* EXERCISE DATA *
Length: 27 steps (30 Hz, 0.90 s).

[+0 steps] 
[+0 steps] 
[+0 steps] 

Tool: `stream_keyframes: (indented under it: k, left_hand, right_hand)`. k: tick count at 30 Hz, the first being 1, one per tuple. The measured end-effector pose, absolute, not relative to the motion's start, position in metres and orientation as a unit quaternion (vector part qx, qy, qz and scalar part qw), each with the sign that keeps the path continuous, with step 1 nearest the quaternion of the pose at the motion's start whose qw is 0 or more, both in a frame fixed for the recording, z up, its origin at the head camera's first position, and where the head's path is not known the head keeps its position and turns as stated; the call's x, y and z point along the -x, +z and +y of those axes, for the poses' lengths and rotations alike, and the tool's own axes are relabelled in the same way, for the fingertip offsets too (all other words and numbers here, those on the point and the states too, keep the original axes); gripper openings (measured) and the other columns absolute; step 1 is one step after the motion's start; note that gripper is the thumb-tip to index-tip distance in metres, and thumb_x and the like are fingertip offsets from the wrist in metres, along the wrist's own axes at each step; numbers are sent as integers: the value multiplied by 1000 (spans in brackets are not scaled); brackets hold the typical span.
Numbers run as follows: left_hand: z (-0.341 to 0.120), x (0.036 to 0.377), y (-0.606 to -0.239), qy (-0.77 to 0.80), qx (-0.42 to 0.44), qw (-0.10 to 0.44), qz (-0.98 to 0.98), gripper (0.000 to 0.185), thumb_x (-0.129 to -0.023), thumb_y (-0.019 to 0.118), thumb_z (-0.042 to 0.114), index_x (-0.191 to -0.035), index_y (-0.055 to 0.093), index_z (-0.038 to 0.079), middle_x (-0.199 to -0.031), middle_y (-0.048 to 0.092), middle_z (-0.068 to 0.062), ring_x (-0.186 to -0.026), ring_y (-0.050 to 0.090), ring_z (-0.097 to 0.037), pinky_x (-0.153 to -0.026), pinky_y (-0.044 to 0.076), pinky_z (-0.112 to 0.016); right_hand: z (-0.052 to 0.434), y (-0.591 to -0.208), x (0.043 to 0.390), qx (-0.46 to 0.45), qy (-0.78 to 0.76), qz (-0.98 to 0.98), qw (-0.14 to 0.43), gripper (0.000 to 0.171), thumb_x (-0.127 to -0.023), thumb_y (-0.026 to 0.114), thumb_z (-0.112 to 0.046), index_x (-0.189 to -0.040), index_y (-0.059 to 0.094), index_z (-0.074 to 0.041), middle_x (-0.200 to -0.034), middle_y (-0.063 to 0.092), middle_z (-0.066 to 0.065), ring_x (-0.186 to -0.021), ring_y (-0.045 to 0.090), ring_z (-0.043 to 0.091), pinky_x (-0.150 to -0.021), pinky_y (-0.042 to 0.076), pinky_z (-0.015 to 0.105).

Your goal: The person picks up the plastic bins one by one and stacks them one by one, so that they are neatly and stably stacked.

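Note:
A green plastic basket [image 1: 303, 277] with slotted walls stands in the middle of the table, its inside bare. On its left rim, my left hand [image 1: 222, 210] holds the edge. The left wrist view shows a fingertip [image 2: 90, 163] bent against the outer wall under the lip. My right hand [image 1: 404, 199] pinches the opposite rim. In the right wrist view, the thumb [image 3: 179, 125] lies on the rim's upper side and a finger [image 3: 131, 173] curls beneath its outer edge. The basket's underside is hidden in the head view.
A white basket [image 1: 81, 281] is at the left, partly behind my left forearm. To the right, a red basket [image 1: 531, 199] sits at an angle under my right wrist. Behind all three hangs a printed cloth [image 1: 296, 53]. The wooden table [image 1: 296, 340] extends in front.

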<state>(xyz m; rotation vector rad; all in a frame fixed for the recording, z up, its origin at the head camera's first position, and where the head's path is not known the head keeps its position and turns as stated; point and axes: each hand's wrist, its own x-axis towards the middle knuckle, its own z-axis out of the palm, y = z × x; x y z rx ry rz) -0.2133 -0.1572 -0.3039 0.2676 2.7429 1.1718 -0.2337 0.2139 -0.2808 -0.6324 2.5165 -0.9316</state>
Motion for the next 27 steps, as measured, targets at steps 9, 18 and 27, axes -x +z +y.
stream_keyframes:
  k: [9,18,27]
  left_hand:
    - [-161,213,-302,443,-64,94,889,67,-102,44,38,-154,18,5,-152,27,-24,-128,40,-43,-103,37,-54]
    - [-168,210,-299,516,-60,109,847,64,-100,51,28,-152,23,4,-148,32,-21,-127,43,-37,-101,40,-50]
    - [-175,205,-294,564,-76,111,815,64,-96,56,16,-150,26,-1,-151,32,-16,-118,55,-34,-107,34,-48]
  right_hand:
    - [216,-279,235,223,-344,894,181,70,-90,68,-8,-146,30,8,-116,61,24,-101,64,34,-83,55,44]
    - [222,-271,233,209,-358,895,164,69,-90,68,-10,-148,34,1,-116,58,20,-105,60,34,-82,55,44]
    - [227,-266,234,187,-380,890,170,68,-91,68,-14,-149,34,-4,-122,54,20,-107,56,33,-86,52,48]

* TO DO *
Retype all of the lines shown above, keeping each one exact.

* YOUR SOLUTION *
Length: 27 steps (30 Hz, 0.90 s).

[+0 steps] 
[+0 steps] 
[+0 steps] 

Tool: `stream_keyframes: (indented under it: k, left_hand, right_hand)`. k: tick count at 30 Hz, the first being 1, one per tuple. The measured end-effector pose, absolute, not relative to the motion's start, position in metres and orientation as a unit quaternion (vector part qx, qy, qz and scalar part qw), each with the sign that keeps the path continuous, with step 1 nearest the quaternion of the pose at the motion's start whose qw is 0 or more, both in a frame fixed for the recording, z up, its origin at the head camera's first position, and where the head's path is not known the head keeps its position and turns as stated; the call's x, y and z point along the -x, +z and +y of those axes, for the poses' lengths and rotations alike, and the tool's own axes are relabelled in the same way, for the fingertip offsets too (all other words and numbers here, those on the point and the states too, keep the original axes); gripper openings (measured) and the other columns absolute; step 1 is one step after the motion's start; note that gripper is the thumb-tip to index-tip distance in metres, and thumb_x and the like are fingertip offsets from the wrist in metres, along the wrist's own axes at each step; numbers are sent as integers: the value multiplied by 1000 (spans in brackets are not scaled); brackets hold the typical span.
Numbers run as follows: left_hand: z (-0.341 to 0.120), x (0.036 to 0.377), y (-0.606 to -0.239), qy (-0.77 to 0.80), qx (-0.42 to 0.44), qw (-0.10 to 0.44), qz (-0.98 to 0.98), gripper (0.000 to 0.185), thumb_x (-0.129 to -0.023), thumb_y (-0.019 to 0.118), thumb_z (-0.042 to 0.114), index_x (-0.191 to -0.035), index_y (-0.055 to 0.093), index_z (-0.038 to 0.079), middle_x (-0.199 to -0.031), middle_y (-0.048 to 0.092), middle_z (-0.068 to 0.062), ring_x (-0.186 to -0.026), ring_y (-0.050 to 0.090), ring_z (-0.097 to 0.037), pinky_x (-0.153 to -0.026), pinky_y (-0.044 to 0.076), pinky_z (-0.112 to 0.016); right_hand: z (-0.052 to 0.434), y (-0.591 to -0.208), x (0.043 to 0.390), qx (-0.46 to 0.45), qy (-0.78 to 0.76), qz (-0.98 to 0.98), qw (-0.14 to 0.43), gripper (0.000 to 0.171), thumb_x (-0.127 to -0.023), thumb_y (-0.026 to 0.114), thumb_z (-0.112 to 0.046), index_x (-0.189 to -0.040), index_y (-0.059 to 0.094), index_z (-0.074 to 0.041), middle_x (-0.200 to -0.034), middle_y (-0.063 to 0.092), middle_z (-0.066 to 0.065), ring_x (-0.186 to -0.021), ring_y (-0.045 to 0.090), ring_z (-0.043 to 0.091), pinky_x (-0.150 to -0.021), pinky_y (-0.042 to 0.076), pinky_z (-0.015 to 0.105).

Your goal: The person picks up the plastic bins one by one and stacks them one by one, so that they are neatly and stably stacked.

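Note:
A green plastic basket [image 1: 303, 277] with slotted walls stands in the middle of the table, its inside bare. On its left rim, my left hand [image 1: 222, 210] holds the edge. The left wrist view shows a fingertip [image 2: 90, 163] bent against the outer wall under the lip. My right hand [image 1: 404, 199] pinches the opposite rim. In the right wrist view, the thumb [image 3: 179, 125] lies on the rim's upper side and a finger [image 3: 131, 173] curls beneath its outer edge. The basket's underside is hidden in the head view.
A white basket [image 1: 81, 281] is at the left, partly behind my left forearm. To the right, a red basket [image 1: 531, 199] sits at an angle under my right wrist. Behind all three hangs a printed cloth [image 1: 296, 53]. The wooden table [image 1: 296, 340] extends in front.
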
<state>(xyz m; rotation vector rad; all in a frame fixed for the recording, z up, its origin at the head camera's first position, and where the head's path is not known the head keeps its position and turns as stated; point and axes: each hand's wrist, its own x-axis towards the middle knuckle, its own z-axis out of the palm, y = z × x; x y z rx ry rz) -0.2133 -0.1572 -0.3039 0.2676 2.7429 1.1718 -0.2337 0.2139 -0.2808 -0.6324 2.5165 -0.9316</state>
Motion for the next 27 steps, as measured, targets at steps 9, 18 and 27, axes -x +z +y.
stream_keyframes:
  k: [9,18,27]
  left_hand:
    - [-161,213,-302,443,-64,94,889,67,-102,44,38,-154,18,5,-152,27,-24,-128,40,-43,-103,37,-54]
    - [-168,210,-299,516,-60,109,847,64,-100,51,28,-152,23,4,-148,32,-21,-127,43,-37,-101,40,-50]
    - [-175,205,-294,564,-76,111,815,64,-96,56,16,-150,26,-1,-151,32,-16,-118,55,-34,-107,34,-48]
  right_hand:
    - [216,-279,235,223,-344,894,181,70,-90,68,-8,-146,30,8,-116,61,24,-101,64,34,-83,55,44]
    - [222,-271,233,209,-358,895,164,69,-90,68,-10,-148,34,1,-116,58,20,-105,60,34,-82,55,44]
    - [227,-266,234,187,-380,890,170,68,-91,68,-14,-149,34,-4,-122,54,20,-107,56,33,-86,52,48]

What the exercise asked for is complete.